Hillemanns H G
Universitäts-Frauenklinik Freiburg i. Br.
Geburtshilfe Frauenheilkd. 1988 Jan;48(1):20-8. doi: 10.1055/s-2008-1035689.
A new technique of Caesarean delivery which makes adequate room for safe and gentle extraction of the infant and prevents injury to the foetus and the uterus is presented. The method consists of careful, layer by layer dissection in the lower uterine segment while keeping - whenever possible - the amniotic membranes intact. The opening can be made as large as needed. In a second step, the amniotic sac, now in full view, is carefully opened and the foetus safely extracted. In the ideal case, the lower part of the still intact amniotic sac containing the presenting part of the infant can be lifted out in front of the incision. There the membranes are opened and the foetus delivered. Bleeding is minimal and injury to the foetus and uterus is almost impossible. The wound can be closed with a single-layer suture, which promotes rapid healing and eliminates the danger of rupture during subsequent pregnancies. Further investigations will be necessary to prove whether this technique - lower cervical transverse Caesarean section with late amniotomy - will be worthy of becoming a standard procedure.

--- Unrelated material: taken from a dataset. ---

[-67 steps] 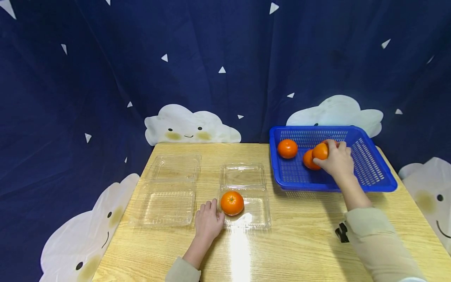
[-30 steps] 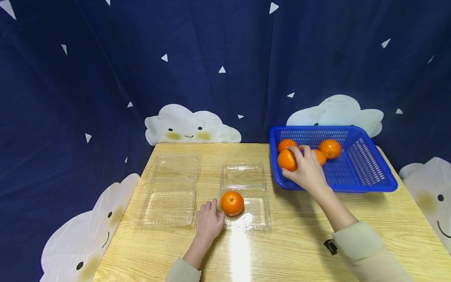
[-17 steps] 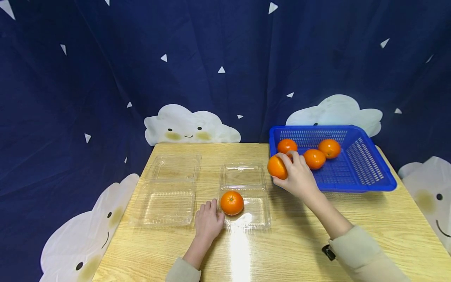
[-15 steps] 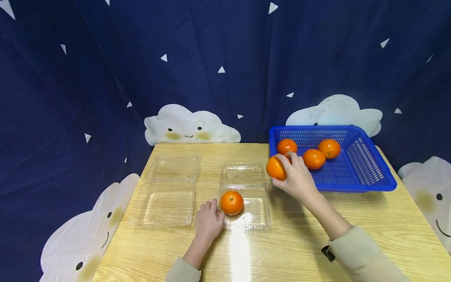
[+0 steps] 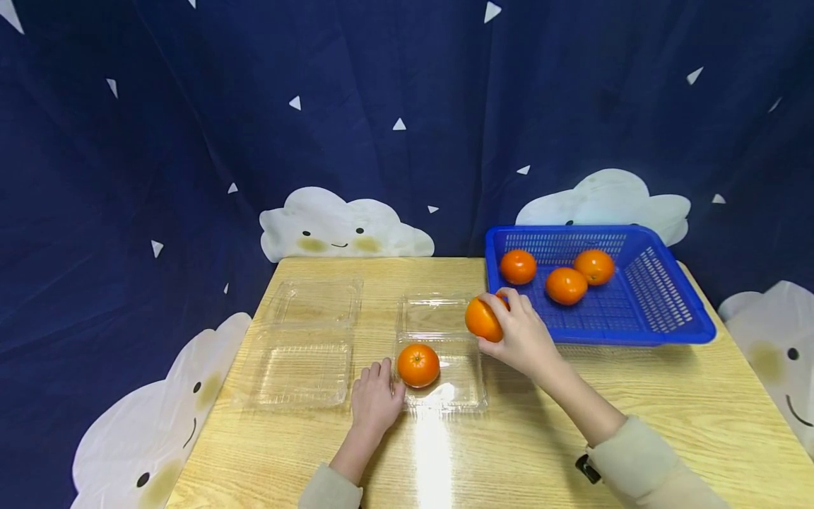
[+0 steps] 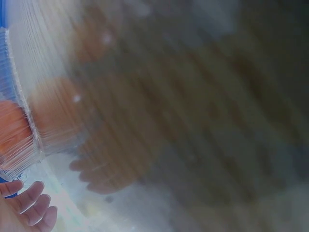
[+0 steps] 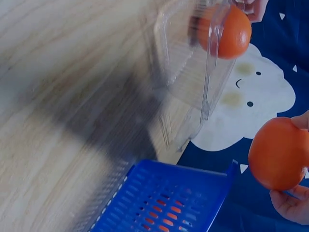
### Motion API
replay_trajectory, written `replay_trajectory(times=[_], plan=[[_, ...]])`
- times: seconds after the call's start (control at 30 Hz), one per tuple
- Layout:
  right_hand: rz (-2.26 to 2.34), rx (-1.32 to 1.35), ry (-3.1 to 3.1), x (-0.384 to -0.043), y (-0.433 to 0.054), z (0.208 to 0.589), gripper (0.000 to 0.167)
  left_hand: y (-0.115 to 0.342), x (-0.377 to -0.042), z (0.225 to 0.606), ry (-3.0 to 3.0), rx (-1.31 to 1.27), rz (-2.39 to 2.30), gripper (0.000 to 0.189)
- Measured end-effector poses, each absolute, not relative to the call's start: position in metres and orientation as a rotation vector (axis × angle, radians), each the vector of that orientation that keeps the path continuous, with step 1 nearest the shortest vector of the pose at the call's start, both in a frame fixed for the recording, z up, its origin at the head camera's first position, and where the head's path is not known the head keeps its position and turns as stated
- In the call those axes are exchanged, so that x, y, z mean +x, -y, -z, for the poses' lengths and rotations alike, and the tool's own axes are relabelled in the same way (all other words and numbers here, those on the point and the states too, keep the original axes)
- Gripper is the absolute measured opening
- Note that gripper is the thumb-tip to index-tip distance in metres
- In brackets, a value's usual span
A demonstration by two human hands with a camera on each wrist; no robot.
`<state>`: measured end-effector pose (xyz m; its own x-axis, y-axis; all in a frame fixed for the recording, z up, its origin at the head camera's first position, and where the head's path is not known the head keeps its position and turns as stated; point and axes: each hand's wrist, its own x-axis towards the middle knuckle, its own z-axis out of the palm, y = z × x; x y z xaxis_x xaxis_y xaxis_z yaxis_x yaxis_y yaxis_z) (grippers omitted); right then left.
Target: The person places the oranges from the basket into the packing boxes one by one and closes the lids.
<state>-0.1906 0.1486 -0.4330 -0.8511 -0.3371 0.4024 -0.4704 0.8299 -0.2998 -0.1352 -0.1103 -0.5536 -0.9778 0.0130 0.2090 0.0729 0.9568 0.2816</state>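
My right hand (image 5: 521, 336) grips an orange (image 5: 483, 318) between thumb and fingers, in the air over the right side of the nearer clear plastic box (image 5: 467, 396). That orange (image 7: 276, 155) also fills the right side of the right wrist view. A second orange (image 5: 418, 365) sits in the front half of the opened box, on its left. My left hand (image 5: 376, 399) rests on the table against that box's left edge, fingers loosely extended; in the left wrist view its fingers (image 6: 30, 195) show beside the box wall.
A blue basket (image 5: 636, 336) with three oranges (image 5: 566, 285) stands at the back right. Another opened clear box (image 5: 304, 371) lies on the left of the wooden table (image 5: 528, 459). A dark blue curtain (image 5: 356, 85) with cloud prints hangs behind.
My right hand has lifted an orange out of the blue basket and carried it left, past the basket's rim, to above the box. The left hand has stayed in place.
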Motion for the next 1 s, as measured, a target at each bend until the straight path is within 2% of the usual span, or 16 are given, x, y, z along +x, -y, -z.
replay_trajectory(times=[1.0], plan=[[-0.546,0.82,2.732,-0.16,-0.116,0.48,0.069,0.111,-0.136,0.556,2.893,-0.058,0.439,0.045]])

本文介绍了一种剖宫产新技术,该技术可为安全轻柔地娩出婴儿提供足够空间,并防止胎儿和子宫受到损伤。该方法包括在子宫下段进行仔细的逐层解剖,同时尽可能保持羊膜完整。开口大小可根据需要而定。第二步,小心打开现在完全可见的羊膜囊,安全娩出胎儿。在理想情况下,仍完整的羊膜囊下部包含婴儿先露部分,可在切口前方提起。在此处打开胎膜并娩出胎儿。出血极少,几乎不可能对胎儿和子宫造成损伤。伤口可用单层缝合关闭,这有助于快速愈合并消除后续妊娠期间破裂的风险。需要进一步研究以证明这种技术——低位宫颈横切口剖宫产并延迟破膜——是否值得成为一种标准术式。